WORK ORDER: In how many lines of the material below does the string "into" appear? Answer with a single number.

RECORD SET:
━━━━━━━━━━━━━━━━
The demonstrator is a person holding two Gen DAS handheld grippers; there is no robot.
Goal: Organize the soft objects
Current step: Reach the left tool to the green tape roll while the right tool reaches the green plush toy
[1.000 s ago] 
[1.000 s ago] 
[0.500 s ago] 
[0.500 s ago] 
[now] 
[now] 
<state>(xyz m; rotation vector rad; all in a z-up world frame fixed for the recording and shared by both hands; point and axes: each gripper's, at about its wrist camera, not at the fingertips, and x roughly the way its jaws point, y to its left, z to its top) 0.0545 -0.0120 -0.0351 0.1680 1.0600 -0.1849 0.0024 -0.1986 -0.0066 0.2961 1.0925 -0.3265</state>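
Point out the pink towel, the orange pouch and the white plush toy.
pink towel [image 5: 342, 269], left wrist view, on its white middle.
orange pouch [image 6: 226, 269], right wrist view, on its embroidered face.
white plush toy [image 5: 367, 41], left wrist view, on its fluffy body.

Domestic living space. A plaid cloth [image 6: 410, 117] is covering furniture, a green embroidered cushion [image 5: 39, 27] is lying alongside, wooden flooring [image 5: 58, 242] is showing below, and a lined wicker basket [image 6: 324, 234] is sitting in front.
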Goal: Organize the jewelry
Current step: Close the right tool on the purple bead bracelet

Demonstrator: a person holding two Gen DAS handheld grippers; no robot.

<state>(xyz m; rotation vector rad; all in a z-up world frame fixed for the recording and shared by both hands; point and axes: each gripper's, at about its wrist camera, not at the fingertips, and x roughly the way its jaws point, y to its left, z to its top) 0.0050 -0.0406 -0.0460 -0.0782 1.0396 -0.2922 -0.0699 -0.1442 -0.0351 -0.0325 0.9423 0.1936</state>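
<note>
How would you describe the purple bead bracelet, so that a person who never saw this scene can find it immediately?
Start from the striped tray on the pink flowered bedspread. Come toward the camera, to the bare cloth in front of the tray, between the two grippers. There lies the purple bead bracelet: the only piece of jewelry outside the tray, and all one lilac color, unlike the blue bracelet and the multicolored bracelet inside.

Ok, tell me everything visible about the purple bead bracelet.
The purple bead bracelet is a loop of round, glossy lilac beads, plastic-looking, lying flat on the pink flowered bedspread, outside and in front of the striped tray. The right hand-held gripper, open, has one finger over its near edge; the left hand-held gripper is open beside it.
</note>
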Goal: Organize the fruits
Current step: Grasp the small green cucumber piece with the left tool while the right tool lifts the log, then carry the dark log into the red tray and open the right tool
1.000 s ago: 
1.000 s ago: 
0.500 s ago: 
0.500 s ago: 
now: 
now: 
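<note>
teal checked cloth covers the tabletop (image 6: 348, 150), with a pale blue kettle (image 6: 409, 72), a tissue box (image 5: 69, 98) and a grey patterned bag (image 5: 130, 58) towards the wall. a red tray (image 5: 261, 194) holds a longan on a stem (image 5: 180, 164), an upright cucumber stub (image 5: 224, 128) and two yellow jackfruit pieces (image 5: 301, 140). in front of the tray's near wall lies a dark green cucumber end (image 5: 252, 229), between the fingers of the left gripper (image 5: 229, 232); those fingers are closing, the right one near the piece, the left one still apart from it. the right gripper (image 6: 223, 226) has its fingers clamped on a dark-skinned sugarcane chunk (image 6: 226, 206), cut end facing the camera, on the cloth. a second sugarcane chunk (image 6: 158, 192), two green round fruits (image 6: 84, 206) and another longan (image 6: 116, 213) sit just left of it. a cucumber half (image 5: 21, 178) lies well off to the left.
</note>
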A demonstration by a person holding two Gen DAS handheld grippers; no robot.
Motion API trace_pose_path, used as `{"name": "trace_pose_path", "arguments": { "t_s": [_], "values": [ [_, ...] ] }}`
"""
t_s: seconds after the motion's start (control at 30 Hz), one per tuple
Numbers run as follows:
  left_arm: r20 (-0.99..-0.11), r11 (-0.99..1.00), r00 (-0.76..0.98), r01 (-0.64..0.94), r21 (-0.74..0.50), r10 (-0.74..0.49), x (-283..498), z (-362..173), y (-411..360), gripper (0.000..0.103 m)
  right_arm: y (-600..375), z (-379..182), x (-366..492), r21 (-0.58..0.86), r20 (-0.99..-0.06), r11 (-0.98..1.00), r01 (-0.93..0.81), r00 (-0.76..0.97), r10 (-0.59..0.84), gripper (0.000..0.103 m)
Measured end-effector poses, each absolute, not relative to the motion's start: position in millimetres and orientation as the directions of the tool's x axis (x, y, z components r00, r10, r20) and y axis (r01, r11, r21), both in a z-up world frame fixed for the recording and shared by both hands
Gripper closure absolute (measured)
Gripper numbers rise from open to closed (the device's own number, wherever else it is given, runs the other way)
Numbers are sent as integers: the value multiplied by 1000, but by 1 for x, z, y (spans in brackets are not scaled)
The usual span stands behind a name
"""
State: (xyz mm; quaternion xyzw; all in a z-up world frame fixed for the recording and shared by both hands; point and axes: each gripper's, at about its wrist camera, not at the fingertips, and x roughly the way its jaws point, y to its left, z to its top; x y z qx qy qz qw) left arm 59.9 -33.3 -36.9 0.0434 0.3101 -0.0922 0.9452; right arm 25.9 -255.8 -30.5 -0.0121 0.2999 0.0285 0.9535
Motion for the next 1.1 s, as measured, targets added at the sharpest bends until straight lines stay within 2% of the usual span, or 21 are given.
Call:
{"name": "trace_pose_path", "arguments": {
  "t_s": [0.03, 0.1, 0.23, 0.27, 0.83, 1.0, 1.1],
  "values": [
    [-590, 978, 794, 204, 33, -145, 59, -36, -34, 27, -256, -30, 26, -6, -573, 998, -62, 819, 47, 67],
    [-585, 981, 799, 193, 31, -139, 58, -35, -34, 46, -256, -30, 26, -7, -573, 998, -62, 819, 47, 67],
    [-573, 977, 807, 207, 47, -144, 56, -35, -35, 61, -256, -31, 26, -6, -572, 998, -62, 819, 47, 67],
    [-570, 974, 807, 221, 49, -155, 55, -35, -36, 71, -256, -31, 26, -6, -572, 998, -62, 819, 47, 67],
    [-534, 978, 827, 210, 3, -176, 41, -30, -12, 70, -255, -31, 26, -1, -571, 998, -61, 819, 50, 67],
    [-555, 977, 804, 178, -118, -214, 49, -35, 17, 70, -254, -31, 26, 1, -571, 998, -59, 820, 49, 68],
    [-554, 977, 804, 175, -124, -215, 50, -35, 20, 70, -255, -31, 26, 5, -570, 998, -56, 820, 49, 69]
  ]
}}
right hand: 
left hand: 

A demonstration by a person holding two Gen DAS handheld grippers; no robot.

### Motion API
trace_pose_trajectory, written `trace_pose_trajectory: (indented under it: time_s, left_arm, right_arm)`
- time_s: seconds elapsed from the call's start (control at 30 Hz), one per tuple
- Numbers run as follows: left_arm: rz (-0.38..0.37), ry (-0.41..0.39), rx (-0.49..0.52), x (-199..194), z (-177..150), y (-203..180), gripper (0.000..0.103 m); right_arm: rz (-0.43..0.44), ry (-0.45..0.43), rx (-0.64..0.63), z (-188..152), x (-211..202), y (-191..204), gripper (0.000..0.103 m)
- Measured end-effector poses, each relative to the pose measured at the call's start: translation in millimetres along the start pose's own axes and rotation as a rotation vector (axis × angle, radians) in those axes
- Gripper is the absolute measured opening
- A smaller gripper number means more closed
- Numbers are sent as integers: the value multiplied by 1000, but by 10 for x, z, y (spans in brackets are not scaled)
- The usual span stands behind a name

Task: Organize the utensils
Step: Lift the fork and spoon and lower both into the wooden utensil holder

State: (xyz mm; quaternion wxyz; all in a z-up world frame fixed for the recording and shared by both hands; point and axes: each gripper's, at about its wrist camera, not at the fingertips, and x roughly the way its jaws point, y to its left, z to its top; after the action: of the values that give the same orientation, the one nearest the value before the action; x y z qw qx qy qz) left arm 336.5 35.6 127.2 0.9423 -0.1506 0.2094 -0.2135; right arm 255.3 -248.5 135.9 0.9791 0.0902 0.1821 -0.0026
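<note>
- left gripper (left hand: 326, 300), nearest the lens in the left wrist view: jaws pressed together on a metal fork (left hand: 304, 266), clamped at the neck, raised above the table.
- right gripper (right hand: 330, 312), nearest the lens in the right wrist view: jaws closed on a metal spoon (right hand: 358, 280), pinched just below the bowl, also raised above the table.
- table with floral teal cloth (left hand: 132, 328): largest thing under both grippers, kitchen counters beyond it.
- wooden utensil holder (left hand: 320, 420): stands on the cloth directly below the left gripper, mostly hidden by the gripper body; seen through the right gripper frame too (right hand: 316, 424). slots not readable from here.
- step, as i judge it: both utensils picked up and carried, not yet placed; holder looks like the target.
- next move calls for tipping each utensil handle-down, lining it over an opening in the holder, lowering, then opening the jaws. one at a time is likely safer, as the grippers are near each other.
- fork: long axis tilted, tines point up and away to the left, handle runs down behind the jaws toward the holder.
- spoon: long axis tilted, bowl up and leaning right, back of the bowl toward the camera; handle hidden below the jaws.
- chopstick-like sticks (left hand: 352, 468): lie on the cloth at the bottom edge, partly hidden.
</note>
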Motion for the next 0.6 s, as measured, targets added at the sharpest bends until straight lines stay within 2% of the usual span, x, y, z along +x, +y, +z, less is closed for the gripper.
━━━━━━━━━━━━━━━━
TASK OUTPUT: 2